#### Your task:
Which lines of the listing below contain the word "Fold"? Copy each of them.

#### The data:
┌────────
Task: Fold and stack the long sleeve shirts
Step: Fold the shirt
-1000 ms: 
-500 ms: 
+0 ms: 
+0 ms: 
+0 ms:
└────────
#### Output of the exercise:
Task: Fold and stack the long sleeve shirts
Step: Fold the shirt

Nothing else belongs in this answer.